**THE PROBLEM**. Nothing should be left out: repeat all the data exactly.

======

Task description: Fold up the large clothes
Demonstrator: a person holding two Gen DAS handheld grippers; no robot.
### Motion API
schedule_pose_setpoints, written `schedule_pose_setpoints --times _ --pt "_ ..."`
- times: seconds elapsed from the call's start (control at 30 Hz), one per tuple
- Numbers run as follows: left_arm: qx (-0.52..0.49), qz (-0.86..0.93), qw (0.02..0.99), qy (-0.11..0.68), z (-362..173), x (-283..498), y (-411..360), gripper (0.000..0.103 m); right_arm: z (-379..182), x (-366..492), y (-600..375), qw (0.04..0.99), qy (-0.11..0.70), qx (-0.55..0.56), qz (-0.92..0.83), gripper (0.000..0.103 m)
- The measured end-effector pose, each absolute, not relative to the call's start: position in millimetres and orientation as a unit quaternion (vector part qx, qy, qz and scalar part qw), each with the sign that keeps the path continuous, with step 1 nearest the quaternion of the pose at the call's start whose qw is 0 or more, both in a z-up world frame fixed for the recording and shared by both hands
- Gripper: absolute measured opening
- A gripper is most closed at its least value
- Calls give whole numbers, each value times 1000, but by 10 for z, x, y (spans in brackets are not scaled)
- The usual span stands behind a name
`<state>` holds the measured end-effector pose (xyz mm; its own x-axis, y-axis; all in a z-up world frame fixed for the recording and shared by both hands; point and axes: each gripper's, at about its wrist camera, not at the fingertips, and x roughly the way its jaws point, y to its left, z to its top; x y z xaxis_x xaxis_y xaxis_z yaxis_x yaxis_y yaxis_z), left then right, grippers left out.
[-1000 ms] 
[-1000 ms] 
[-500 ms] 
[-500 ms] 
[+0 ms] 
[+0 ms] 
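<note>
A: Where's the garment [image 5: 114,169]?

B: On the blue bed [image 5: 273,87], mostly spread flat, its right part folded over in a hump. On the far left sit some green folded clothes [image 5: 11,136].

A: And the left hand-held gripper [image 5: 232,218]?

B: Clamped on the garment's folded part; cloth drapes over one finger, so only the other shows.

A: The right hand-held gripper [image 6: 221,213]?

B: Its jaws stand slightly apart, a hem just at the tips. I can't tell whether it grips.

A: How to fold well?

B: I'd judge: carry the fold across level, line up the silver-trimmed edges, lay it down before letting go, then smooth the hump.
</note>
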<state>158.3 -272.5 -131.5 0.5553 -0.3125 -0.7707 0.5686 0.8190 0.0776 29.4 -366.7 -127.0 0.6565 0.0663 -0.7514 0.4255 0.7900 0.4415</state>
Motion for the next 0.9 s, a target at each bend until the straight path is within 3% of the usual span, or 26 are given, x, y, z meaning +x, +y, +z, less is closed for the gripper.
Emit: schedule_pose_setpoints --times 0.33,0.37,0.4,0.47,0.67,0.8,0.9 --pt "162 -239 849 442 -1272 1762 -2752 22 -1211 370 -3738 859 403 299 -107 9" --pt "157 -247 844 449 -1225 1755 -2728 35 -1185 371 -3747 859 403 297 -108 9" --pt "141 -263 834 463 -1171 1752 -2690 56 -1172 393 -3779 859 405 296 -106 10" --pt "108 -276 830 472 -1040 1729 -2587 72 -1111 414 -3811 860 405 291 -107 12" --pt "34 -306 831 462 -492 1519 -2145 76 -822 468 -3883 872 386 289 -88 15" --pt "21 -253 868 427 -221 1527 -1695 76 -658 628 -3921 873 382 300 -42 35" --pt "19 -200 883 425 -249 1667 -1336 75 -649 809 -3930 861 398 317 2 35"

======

**TASK SOLUTION**.
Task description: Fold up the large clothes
Demonstrator: a person holding two Gen DAS handheld grippers; no robot.
### Motion API
schedule_pose_setpoints, written `schedule_pose_setpoints --times _ --pt "_ ..."`
- times: seconds elapsed from the call's start (control at 30 Hz), one per tuple
- Numbers run as follows: left_arm: qx (-0.52..0.49), qz (-0.86..0.93), qw (0.02..0.99), qy (-0.11..0.68), z (-362..173), x (-283..498), y (-411..360), gripper (0.000..0.103 m); right_arm: z (-379..182), x (-366..492), y (-600..375), qw (0.04..0.99), qy (-0.11..0.70), qx (-0.55..0.56), qz (-0.92..0.83), gripper (0.000..0.103 m)
- The measured end-effector pose, each absolute, not relative to the call's start: position in millimetres and orientation as a unit quaternion (vector part qx, qy, qz and scalar part qw), each with the sign that keeps the path continuous, with step 1 nearest the quaternion of the pose at the call's start whose qw is 0 or more, both in a z-up world frame fixed for the recording and shared by both hands
- Gripper: absolute measured opening
- A gripper is most closed at its least value
- Calls give whole numbers, each value times 1000, but by 10 for z, x, y (spans in brackets are not scaled)
- The usual span stands behind a name
`<state>` holds the measured end-effector pose (xyz mm; its own x-axis, y-axis; all in a z-up world frame fixed for the recording and shared by both hands; point and axes: each gripper's, at about its wrist camera, not at the fingertips, and x roughly the way its jaws point, y to its left, z to its top; x y z xaxis_x xaxis_y xaxis_z yaxis_x yaxis_y yaxis_z), left then right, grippers left out.
[-1000 ms] 
[-1000 ms] 
[-500 ms] 
[-500 ms] 
[+0 ms] 
[+0 ms] 
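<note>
A: Where's the garment [image 5: 114,169]?

B: On the blue bed [image 5: 273,87], mostly spread flat, its right part folded over in a hump. On the far left sit some green folded clothes [image 5: 11,136].

A: And the left hand-held gripper [image 5: 232,218]?

B: Clamped on the garment's folded part; cloth drapes over one finger, so only the other shows.

A: The right hand-held gripper [image 6: 221,213]?

B: Its jaws stand slightly apart, a hem just at the tips. I can't tell whether it grips.

A: How to fold well?

B: I'd judge: carry the fold across level, line up the silver-trimmed edges, lay it down before letting go, then smooth the hump.
</note>
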<state>158.3 -272.5 -131.5 0.5553 -0.3125 -0.7707 0.5686 0.8190 0.0776 29.4 -366.7 -127.0 0.6565 0.0663 -0.7514 0.4255 0.7900 0.4415</state>
Motion for the next 0.9 s, a target at each bend until the straight path is within 3% of the usual span, or 26 are given, x, y, z meaning +x, +y, +z, less is closed for the gripper.
Emit: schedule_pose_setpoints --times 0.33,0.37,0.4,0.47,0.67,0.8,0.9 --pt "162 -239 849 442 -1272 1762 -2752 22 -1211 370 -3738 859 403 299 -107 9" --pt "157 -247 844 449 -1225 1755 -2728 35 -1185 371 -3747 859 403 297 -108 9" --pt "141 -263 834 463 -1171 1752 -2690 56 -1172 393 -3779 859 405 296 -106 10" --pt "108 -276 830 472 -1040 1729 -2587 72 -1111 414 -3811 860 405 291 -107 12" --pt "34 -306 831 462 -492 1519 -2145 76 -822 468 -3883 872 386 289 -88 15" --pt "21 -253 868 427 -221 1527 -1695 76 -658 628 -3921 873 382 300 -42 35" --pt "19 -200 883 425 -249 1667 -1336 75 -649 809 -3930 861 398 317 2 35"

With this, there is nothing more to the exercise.